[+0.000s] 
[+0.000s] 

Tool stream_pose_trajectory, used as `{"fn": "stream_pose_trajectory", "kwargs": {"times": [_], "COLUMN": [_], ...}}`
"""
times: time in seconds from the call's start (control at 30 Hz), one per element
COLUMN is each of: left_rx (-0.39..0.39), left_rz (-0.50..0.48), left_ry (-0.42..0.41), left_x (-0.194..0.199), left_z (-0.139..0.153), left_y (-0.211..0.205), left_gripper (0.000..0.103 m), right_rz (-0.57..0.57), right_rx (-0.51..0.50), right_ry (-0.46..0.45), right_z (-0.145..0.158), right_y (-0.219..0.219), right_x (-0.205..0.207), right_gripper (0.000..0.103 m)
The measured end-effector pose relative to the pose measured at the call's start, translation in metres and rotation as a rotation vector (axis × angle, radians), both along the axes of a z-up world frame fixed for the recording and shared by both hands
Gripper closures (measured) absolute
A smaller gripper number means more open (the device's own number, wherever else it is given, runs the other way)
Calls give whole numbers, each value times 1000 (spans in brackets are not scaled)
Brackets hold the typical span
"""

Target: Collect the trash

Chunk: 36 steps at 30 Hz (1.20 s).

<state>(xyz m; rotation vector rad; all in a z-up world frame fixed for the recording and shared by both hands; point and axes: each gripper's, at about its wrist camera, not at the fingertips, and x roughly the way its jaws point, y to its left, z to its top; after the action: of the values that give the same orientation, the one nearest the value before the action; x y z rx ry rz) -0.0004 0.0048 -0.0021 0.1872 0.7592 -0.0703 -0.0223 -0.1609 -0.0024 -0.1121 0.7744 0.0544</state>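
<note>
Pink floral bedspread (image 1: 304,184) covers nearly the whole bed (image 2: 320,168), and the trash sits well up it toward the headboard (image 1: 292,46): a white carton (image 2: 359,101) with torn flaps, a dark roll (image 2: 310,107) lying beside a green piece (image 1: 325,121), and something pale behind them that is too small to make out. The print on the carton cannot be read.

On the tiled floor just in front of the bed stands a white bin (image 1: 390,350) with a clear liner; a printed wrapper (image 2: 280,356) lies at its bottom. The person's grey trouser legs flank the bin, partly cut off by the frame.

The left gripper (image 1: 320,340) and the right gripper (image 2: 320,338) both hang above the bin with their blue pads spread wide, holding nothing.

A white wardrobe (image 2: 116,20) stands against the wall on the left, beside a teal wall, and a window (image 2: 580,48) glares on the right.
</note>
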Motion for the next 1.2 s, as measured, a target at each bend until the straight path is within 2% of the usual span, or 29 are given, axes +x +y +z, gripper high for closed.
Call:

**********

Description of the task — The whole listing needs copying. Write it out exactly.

Exercise output —
[+0.000s] 
[+0.000s] 

Tool stream_pose_trajectory, used as `{"fn": "stream_pose_trajectory", "kwargs": {"times": [_], "COLUMN": [_], ...}}`
"""
times: time in seconds from the call's start (control at 30 Hz), one per element
COLUMN is each of: left_rx (-0.39..0.39), left_rz (-0.50..0.48), left_ry (-0.42..0.41), left_x (-0.194..0.199), left_z (-0.139..0.153), left_y (-0.211..0.205), left_gripper (0.000..0.103 m), right_rz (-0.57..0.57), right_rx (-0.51..0.50), right_ry (-0.46..0.45), right_z (-0.145..0.158), right_y (-0.219..0.219), right_x (-0.205..0.207), right_gripper (0.000..0.103 m)
The measured end-effector pose relative to the pose measured at the call's start, translation in metres and rotation as a rotation vector (axis × angle, radians), both along the axes of a z-up world frame fixed for the recording and shared by both hands
Gripper closures (measured) absolute
A smaller gripper number means more open (the device's own number, wherever else it is given, runs the other way)
Calls give whole numbers, each value times 1000 (spans in brackets are not scaled)
Brackets hold the typical span
"""

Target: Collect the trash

Chunk: 36 steps at 30 Hz (1.20 s).

<state>(xyz m; rotation vector rad; all in a z-up world frame fixed for the recording and shared by both hands; point and axes: each gripper's, at about its wrist camera, not at the fingertips, and x roughly the way its jaws point, y to its left, z to its top; after the action: of the values that give the same orientation, the one nearest the value before the action; x y z rx ry rz) -0.0004 0.0048 -0.0021 0.1872 0.7592 -0.0703 -0.0223 -0.1609 -0.0024 -0.1121 0.7744 0.0544</state>
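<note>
Pink floral bedspread (image 1: 304,184) covers nearly the whole bed (image 2: 320,168), and the trash sits well up it toward the headboard (image 1: 292,46): a white carton (image 2: 359,101) with torn flaps, a dark roll (image 2: 310,107) lying beside a green piece (image 1: 325,121), and something pale behind them that is too small to make out. The print on the carton cannot be read.

On the tiled floor just in front of the bed stands a white bin (image 1: 390,350) with a clear liner; a printed wrapper (image 2: 280,356) lies at its bottom. The person's grey trouser legs flank the bin, partly cut off by the frame.

The left gripper (image 1: 320,340) and the right gripper (image 2: 320,338) both hang above the bin with their blue pads spread wide, holding nothing.

A white wardrobe (image 2: 116,20) stands against the wall on the left, beside a teal wall, and a window (image 2: 580,48) glares on the right.
</note>
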Motion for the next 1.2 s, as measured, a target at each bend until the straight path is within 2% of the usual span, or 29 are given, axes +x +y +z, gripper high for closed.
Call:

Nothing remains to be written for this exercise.